Fettiplace, along with Dr. A James Hudspeth (HHMI/Rockefeller University) and Dr. Christine Petit (Collège de France/Institut Pasteur) were recognized for discovering the molecular and cellular mechanisms behind hearing. The work of these three winners of the 2020 Louisa Gross Horwitz Prize helps us understand why hearing is so vulnerable to damage and proposes ways to protect and repair hearing.
Robert Fettiplace showed that individual sensory cells inside the ear called hair cells, located inside the cochlea (a spiral-shaped cavity within the inner ear), are electrically tuned to specific sound frequencies and are arranged in an ordered pattern, much like the keys of a piano. In subsequent experiments he showed that each hair cell is defined by the properties and location of specific types of ion channels in the cell.
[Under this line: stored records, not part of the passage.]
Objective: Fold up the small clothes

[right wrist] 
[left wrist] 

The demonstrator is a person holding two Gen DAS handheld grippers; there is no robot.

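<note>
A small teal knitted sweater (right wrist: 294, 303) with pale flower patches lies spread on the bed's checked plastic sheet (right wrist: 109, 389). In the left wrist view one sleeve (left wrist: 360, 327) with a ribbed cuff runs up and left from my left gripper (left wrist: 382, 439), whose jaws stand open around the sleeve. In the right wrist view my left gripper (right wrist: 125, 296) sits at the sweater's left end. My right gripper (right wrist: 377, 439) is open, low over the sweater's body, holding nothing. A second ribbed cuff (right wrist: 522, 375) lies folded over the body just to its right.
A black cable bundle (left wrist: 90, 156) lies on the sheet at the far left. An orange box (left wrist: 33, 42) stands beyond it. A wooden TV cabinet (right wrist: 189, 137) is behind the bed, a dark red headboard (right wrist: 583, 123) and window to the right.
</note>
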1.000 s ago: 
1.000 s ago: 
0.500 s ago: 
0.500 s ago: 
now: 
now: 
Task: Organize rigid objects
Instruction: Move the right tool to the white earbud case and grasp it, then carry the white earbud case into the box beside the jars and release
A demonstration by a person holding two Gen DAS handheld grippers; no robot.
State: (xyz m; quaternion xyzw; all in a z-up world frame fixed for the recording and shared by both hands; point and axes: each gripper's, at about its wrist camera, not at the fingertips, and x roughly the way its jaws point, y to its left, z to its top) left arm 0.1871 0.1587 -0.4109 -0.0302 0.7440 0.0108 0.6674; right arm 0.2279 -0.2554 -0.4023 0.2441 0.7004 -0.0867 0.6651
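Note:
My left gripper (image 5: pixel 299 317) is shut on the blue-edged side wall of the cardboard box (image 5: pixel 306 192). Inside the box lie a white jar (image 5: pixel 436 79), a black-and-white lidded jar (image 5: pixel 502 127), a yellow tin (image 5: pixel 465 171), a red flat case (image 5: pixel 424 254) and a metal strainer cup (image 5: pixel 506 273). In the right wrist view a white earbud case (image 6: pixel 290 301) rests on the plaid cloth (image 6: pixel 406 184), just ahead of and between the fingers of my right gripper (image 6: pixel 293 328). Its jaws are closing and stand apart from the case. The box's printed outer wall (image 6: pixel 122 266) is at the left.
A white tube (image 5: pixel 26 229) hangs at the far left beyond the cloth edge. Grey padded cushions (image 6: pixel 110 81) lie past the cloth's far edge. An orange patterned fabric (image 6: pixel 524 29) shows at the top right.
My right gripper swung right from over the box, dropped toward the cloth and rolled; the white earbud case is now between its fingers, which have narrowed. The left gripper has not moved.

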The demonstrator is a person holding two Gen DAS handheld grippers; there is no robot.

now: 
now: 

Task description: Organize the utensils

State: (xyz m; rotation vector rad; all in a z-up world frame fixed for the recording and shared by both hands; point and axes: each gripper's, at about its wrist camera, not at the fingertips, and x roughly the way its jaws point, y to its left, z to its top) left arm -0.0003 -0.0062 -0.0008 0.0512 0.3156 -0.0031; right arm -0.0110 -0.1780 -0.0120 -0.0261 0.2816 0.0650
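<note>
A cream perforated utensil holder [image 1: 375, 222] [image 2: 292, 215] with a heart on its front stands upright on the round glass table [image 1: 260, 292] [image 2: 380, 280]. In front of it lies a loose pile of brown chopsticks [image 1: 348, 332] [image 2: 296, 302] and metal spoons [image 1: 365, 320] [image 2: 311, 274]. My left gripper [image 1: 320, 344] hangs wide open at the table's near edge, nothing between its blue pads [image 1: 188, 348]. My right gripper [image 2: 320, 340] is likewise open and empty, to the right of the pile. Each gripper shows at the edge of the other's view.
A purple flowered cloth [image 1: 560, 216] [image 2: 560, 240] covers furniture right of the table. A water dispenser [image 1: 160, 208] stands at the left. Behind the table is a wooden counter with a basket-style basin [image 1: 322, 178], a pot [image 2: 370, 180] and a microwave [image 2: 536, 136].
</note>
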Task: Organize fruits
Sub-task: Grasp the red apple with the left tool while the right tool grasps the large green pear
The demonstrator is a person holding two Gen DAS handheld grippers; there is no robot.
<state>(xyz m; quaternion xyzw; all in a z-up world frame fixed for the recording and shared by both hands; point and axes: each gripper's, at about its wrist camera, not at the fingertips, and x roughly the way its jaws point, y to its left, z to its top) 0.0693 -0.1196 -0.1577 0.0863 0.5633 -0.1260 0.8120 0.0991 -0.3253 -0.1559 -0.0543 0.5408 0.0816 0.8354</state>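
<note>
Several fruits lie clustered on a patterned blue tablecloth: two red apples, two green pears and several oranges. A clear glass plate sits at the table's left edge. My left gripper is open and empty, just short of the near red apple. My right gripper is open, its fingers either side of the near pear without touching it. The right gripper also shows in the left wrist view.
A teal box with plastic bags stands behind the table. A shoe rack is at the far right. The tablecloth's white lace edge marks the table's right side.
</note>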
The Louisa Gross Horwitz Prize was established under the will of the late S. Gross Horwitz through a bequest to Columbia University. It is named in honor of the donor’s mother, Louisa Gross Horwitz, who was the daughter of Dr. Samuel David Gross (1805-89), a prominent Philadelphia surgeon who served as president of the American Medical Association and wrote “Systems of Surgery.” Of the 103 Horwitz Prize winners to date, 51 have gone on to receive Nobel Prizes. The 2020 Louisa Gross Horwitz Prize Lectures will be hosted virtually this year. Dr. Fettiplace and Dr. Hudspeth will present their lectures on Nov. 24, and Dr. Petit will give her lecture later this year on a date yet to be determined.
Dr. Fettiplace will speak on “Tmc1 Deafness Mutations Illuminate Hair Cell Transduction.”
For more information, please visit this link: https://www.cuimc.columbia.edu/news/2020-horwitz-prize-awarded-scientists-who-revealed-how-ear-and-brain-work-together-process-sound
Congratulations, Robert!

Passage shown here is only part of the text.